# [Problem statement]
Write out the lines starting at the one that holds "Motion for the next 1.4" and ending with the final line of the data, exactly and with no others.

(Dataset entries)
◆ ◆ ◆
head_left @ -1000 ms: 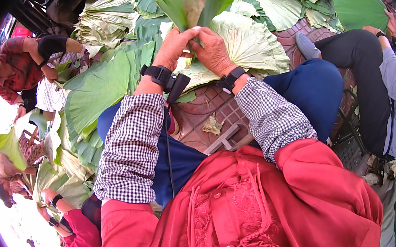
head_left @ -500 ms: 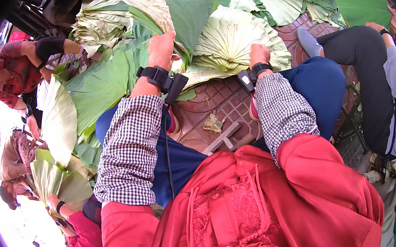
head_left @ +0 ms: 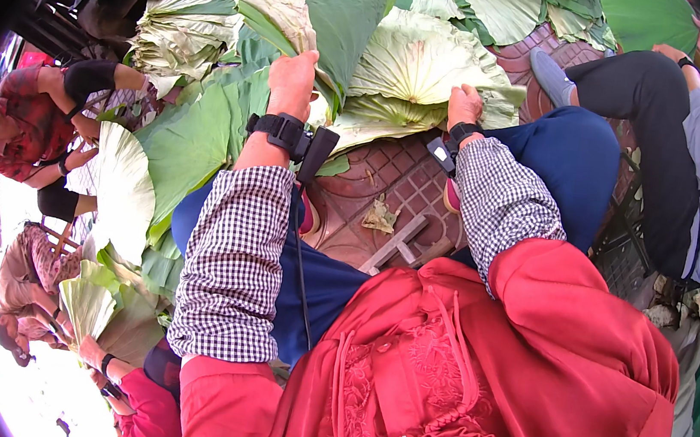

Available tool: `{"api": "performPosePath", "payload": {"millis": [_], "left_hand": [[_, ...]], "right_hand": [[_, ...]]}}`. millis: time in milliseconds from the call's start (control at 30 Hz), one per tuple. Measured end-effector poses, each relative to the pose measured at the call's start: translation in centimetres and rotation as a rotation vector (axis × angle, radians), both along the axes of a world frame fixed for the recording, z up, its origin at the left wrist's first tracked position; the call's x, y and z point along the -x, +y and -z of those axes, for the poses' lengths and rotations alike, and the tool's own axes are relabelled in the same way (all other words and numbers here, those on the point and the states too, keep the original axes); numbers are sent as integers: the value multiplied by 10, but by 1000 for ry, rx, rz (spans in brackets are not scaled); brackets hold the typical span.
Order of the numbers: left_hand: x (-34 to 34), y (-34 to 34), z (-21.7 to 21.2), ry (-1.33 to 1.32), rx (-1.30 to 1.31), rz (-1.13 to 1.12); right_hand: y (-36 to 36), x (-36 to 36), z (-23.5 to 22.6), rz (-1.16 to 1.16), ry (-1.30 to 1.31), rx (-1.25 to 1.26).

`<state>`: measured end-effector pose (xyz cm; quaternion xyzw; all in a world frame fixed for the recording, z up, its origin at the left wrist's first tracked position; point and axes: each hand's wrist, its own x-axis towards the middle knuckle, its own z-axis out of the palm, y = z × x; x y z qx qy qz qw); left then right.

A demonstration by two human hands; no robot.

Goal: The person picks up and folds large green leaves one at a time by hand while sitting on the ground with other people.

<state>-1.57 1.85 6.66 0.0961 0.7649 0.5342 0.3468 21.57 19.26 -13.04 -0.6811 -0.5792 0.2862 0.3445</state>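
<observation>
Large lotus leaves lie in front of me. My left hand is closed on the edge of a folded green lotus leaf whose pale underside shows. My right hand is closed at the near right rim of a wide, pale lotus leaf, which is spread with its veins fanning out. The fingertips of both hands are partly hidden by the backs of the hands. Below my left hand, another green lotus leaf hangs against my left knee.
A stack of folded pale leaves is at the far left, with more leaves piled beyond. Brick paving shows between my legs. A co-worker's dark-trousered leg is close on the right; other people handle leaves on the left.
My right hand has moved slightly nearer, and the pale leaf's rim has shifted with it. My left hand keeps its grip. On the left, co-workers' arms and leaves have moved.
</observation>
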Motion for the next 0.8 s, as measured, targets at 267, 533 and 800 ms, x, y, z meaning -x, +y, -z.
{"api": "performPosePath", "payload": {"millis": [267, 533, 800], "left_hand": [[4, -19, -4, -27, -88, 86], [-3, -21, -9, -58, -94, 62], [7, -19, 4, -30, -64, -147]], "right_hand": [[-90, 101, -151, -860, 193, -530], [-135, 114, -170, -1127, 462, -408], [-47, 86, -86, -377, 465, 114]]}}
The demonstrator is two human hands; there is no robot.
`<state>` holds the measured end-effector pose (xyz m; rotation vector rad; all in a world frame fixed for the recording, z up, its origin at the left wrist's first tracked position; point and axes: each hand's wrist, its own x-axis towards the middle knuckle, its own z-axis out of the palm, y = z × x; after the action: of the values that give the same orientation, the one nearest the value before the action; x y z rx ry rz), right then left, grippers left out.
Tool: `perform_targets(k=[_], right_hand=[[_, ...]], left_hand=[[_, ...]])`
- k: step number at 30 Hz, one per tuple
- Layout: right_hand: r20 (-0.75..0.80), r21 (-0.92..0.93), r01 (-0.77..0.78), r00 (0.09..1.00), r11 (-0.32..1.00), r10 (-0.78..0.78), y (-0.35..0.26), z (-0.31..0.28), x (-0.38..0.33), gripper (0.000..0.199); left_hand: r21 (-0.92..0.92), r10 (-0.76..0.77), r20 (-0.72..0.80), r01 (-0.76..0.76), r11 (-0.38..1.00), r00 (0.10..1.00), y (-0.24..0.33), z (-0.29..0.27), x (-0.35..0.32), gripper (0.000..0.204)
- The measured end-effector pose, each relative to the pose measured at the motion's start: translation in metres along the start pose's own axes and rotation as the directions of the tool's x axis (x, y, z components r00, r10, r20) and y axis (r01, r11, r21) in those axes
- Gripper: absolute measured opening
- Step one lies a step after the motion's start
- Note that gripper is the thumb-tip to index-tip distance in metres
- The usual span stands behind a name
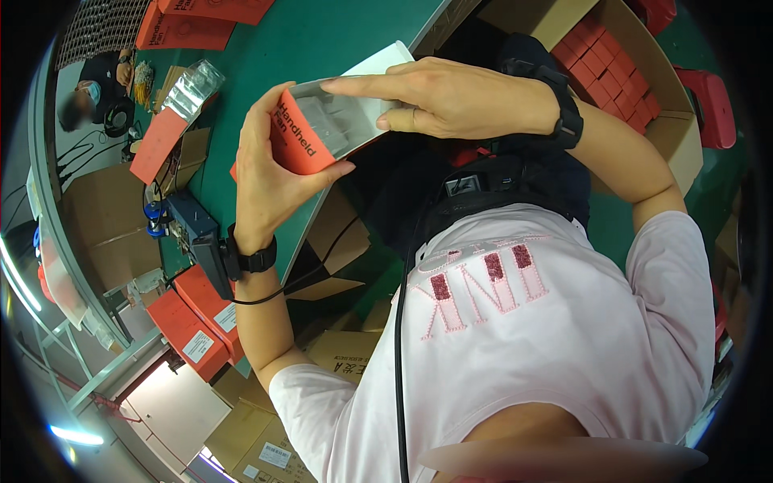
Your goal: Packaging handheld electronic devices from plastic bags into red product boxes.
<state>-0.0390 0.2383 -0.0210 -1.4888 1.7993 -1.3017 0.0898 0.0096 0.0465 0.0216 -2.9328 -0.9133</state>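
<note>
An orange handheld fan box is tilted in front of me with its end open. My left hand is wrapped round it, thumb on the near edge and fingers on the far side. Clear plastic wrapping shows inside; what it covers is hard to make out. A white flap stands up from the opening. My right hand is at the mouth of the box, index finger stretched along the inside and thumb apart from it by the white inner wall. Its other fingers are mostly hidden.
The green table holds stacked orange boxes and an orange box with a silvery plastic bag. A carton of small orange boxes stands right, near a red stool. A black cable hangs before me. A person sits far left.
</note>
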Motion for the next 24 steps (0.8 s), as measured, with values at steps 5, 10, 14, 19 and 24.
perform_targets(k=[5,10,14,19,24], right_hand=[[0.021,-0.015,0.025,0.999,1.000,-0.025,0.006,-0.004,0.008,0.053],[0.169,-0.026,-0.161,0.972,0.987,0.163,-0.007,-0.015,0.039,0.037],[0.003,0.002,0.147,0.989,0.989,-0.147,0.019,-0.009,0.067,0.018],[0.013,0.060,0.022,1.000,0.998,-0.023,0.058,-0.083,0.094,0.037],[-0.287,-0.103,0.071,0.953,0.992,-0.098,0.060,-0.092,0.100,0.021]], left_hand=[[0.168,0.107,0.091,-0.122,0.978,0.990,0.003,0.007,0.003,0.103],[0.096,0.049,0.087,-0.057,0.994,0.995,0.004,0.006,0.003,0.102],[0.141,0.073,0.063,-0.081,0.987,0.995,-0.001,-0.004,0.006,0.101],[0.171,-0.050,-0.004,0.050,0.984,0.999,-0.031,-0.030,0.003,0.099],[0.256,-0.126,0.015,0.118,0.959,0.992,-0.051,-0.020,0.002,0.105]])
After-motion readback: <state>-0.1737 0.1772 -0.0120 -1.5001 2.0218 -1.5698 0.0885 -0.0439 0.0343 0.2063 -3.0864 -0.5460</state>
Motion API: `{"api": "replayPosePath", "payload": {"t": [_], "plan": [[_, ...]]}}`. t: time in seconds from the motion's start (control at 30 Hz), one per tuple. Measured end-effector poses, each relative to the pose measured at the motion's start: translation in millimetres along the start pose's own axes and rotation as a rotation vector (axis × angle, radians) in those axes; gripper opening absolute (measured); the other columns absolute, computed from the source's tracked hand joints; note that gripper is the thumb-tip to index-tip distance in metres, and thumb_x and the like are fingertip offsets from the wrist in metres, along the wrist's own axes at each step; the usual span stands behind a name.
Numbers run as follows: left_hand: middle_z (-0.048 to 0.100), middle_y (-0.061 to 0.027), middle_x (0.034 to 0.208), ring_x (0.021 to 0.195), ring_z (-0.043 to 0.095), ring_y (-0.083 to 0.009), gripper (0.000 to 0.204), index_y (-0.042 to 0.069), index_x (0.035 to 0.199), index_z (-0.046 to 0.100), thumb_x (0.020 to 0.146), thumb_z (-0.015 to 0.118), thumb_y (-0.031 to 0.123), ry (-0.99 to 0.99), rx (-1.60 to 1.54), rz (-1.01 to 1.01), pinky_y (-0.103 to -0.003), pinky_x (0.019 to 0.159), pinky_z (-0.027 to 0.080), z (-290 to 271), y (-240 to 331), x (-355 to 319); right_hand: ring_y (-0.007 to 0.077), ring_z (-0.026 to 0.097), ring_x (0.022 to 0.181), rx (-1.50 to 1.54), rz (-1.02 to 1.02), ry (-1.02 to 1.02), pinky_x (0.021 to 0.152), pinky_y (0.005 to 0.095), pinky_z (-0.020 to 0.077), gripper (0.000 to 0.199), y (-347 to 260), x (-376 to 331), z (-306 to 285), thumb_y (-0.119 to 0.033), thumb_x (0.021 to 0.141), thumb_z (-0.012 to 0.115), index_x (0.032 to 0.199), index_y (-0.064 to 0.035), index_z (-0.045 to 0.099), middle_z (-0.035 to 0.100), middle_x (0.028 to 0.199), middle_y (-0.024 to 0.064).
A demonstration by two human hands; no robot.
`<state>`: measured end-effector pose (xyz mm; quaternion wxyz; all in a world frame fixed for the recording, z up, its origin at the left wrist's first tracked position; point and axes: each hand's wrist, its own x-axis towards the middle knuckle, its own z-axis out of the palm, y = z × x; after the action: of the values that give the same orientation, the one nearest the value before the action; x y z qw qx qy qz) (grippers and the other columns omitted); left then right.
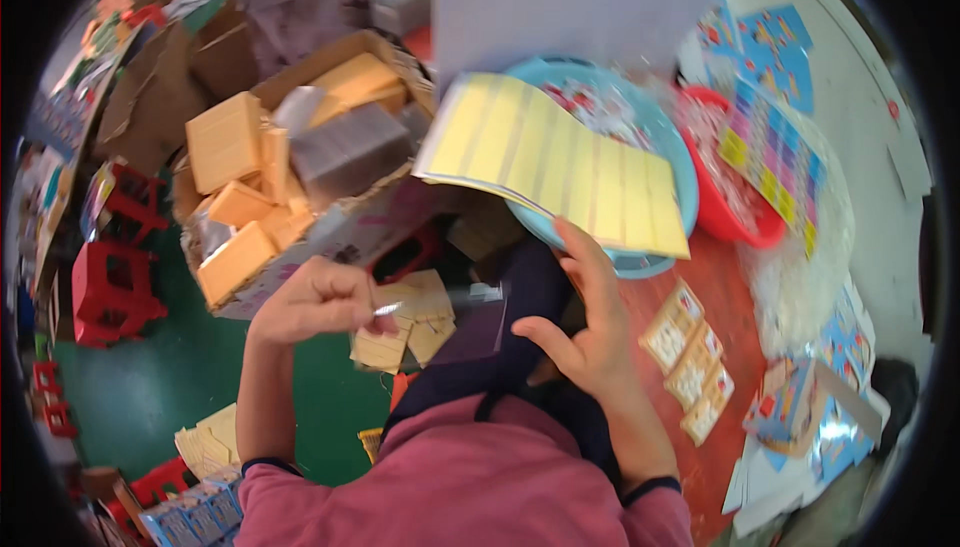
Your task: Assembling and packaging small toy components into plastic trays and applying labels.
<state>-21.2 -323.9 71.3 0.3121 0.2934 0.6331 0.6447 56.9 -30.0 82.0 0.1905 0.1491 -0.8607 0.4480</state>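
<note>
My left hand (315,302) is closed in a pinch on the edge of a clear plastic bag (470,332), blurred and seen over my lap. My right hand (592,322) holds nothing; its thumb and fingers are apart, to the right of the bag. Its fingertips are close to the lower edge of a stack of yellow striped sheets (555,162); whether they touch is unclear. The stack rests across a light blue basin (683,162), which contains small white and red pieces.
At the left stands a cardboard box (300,247) full of orange packs and grey blocks. A red basin (715,182), a colourful sheet (775,152) and small cream packs (690,362) are on the right. Red stools (115,292) stand on the green floor (150,387).
</note>
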Motion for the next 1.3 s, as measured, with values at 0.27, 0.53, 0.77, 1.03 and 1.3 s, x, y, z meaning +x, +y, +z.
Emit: {"api": "replayPosePath", "payload": {"t": [0.27, 0.53, 0.77, 1.03, 1.3], "plan": [[0.066, -0.0162, 0.080, 0.071, 0.067, -0.0220, 0.022, 0.000, 0.081, 0.055, 0.091, 0.056, 0.019, -0.246, -0.400, -0.272, -0.028, 0.058, 0.056, 103.0, -21.8, 98.1, 0.0170, 0.065, 0.078, 0.243, 0.233, -0.341, 0.068, 0.0262, 0.0500, 0.023, 12.1, -82.3, -50.5, -0.017, 0.083, 0.067, 0.101, -0.0038, 0.064, 0.067, 0.088, 0.0079], [0.065, -0.0115, 0.081, 0.073, 0.066, -0.0193, 0.033, 0.001, 0.085, 0.058, 0.090, 0.056, 0.034, -0.490, -0.391, -0.478, -0.028, 0.062, 0.055, 195.5, -45.3, 194.9, 0.0021, 0.053, 0.063, 0.521, 0.882, 0.282, 0.054, 0.0163, 0.0411, 0.026, 7.5, -161.3, -81.1, -0.007, 0.083, 0.065, 0.108, -0.0017, 0.060, 0.060, 0.077, -0.0018], [0.058, -0.0169, 0.111, 0.093, 0.063, -0.0248, 0.050, -0.004, 0.130, 0.039, 0.088, 0.060, 0.014, -0.269, -0.582, -0.304, -0.030, 0.079, 0.053, 236.9, -69.6, 233.9, 0.0036, 0.052, 0.060, 0.320, 0.832, 0.768, 0.051, 0.0194, 0.0396, 0.024, 74.0, -165.9, -106.6, -0.007, 0.081, 0.065, 0.102, 0.0001, 0.057, 0.059, 0.069, 0.0008], [0.061, -0.0200, 0.093, 0.084, 0.062, -0.0299, 0.038, -0.005, 0.110, 0.058, 0.078, 0.066, 0.012, 0.041, 0.477, 0.278, -0.037, 0.073, 0.049, 271.2, -107.9, 302.3, 0.0264, 0.061, 0.058, -0.461, 0.869, 0.608, 0.052, 0.0364, 0.0477, 0.022, 113.5, -154.6, -108.9, -0.014, 0.081, 0.063, 0.095, 0.0009, 0.057, 0.063, 0.073, 0.0147], [0.059, -0.0186, 0.092, 0.082, 0.060, -0.0335, 0.030, -0.005, 0.101, 0.063, 0.078, 0.066, 0.013, 0.048, 0.737, 0.285, -0.040, 0.072, 0.048, 295.6, -111.7, 314.5, 0.0343, 0.064, 0.062, -0.978, 0.933, 0.320, 0.053, 0.0443, 0.0503, 0.030, 126.0, -146.7, -109.9, -0.019, 0.084, 0.058, 0.107, 0.0006, 0.058, 0.064, 0.074, 0.0191]]}}
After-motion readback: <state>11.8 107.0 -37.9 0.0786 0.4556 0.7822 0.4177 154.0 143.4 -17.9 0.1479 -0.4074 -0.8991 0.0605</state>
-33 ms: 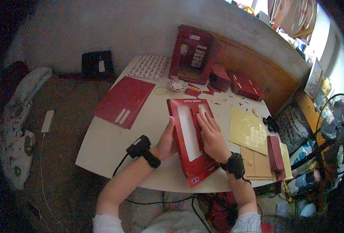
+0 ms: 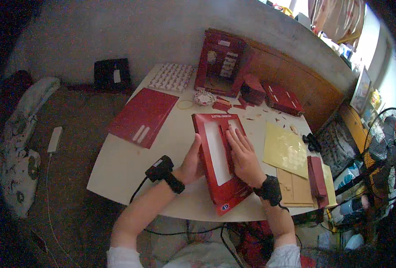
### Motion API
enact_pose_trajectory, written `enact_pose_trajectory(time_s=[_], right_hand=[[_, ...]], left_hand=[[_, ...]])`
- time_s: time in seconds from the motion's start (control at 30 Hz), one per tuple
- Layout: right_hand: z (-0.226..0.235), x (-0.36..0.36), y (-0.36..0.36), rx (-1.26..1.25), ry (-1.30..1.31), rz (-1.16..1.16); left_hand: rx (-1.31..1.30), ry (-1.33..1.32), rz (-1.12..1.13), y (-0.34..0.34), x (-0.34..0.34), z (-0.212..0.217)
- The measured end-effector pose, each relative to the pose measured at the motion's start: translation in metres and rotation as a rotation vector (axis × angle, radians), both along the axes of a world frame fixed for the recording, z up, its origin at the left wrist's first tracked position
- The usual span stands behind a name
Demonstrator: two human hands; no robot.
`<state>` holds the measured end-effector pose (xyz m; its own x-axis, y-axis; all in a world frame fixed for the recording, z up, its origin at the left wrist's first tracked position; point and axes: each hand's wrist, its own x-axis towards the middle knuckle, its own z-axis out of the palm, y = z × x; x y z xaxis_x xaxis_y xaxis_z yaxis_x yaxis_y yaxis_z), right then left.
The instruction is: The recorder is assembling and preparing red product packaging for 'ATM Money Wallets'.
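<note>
Locate red box (image 2: 227,156) at surface's (image 2: 122,172) 6 o'clock side. Note left hand (image 2: 191,161) against 9 o'clock edge, grip closure impossible to tell; right hand (image 2: 246,161) flat at 3 o'clock, fingers together, unpinched. Avoid hard pressing: may buckle cutout (image 2: 216,154).

The person's left hand (image 2: 191,164) has most of its fingers hidden by the red box (image 2: 218,161), while the right hand (image 2: 246,161) covers part of the box's face. Both white sleeves (image 2: 124,258) are cut off by the lower edge. Dark scraps (image 2: 278,119) on the table (image 2: 117,169) are too small to identify.
</note>
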<state>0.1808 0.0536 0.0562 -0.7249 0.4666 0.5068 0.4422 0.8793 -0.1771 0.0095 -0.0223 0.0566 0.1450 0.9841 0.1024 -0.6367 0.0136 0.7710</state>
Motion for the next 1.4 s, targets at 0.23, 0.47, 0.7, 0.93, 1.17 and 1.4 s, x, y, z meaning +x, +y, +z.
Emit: enact_pose_trajectory(time_s=[0.23,0.47,0.7,0.93,1.17,1.4], right_hand=[[0.001,-0.001,-0.001,0.017,-0.009,0.005],[0.001,0.002,0.001,-0.212,0.148,0.119],[0.004,0.001,-0.005,-0.389,0.280,-0.014],[0.013,-0.002,-0.002,-0.671,0.293,-0.145],[0.002,0.009,0.010,-0.420,0.273,-0.107],[0.001,0.002,0.002,-0.162,0.247,-0.112]], left_hand=[[0.015,-0.035,-0.017,0.003,-0.004,-0.007],[-0.097,0.131,0.065,-0.005,0.004,0.012],[-0.125,0.139,0.007,-0.004,0.006,0.014],[0.197,0.437,0.057,-0.002,0.020,-0.013],[-0.044,0.192,0.000,0.000,0.026,-0.002],[-0.080,0.208,0.132,0.005,0.020,-0.010]])
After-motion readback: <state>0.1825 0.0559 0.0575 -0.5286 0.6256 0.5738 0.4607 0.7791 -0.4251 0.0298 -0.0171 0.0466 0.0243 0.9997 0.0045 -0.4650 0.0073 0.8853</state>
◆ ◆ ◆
# [Result of this exercise]
Motion for the next 1.4 s, targets at 0.23, 0.47, 0.7, 0.93, 1.17 and 1.4 s, x, y, z meaning +x, +y, +z.
Emit: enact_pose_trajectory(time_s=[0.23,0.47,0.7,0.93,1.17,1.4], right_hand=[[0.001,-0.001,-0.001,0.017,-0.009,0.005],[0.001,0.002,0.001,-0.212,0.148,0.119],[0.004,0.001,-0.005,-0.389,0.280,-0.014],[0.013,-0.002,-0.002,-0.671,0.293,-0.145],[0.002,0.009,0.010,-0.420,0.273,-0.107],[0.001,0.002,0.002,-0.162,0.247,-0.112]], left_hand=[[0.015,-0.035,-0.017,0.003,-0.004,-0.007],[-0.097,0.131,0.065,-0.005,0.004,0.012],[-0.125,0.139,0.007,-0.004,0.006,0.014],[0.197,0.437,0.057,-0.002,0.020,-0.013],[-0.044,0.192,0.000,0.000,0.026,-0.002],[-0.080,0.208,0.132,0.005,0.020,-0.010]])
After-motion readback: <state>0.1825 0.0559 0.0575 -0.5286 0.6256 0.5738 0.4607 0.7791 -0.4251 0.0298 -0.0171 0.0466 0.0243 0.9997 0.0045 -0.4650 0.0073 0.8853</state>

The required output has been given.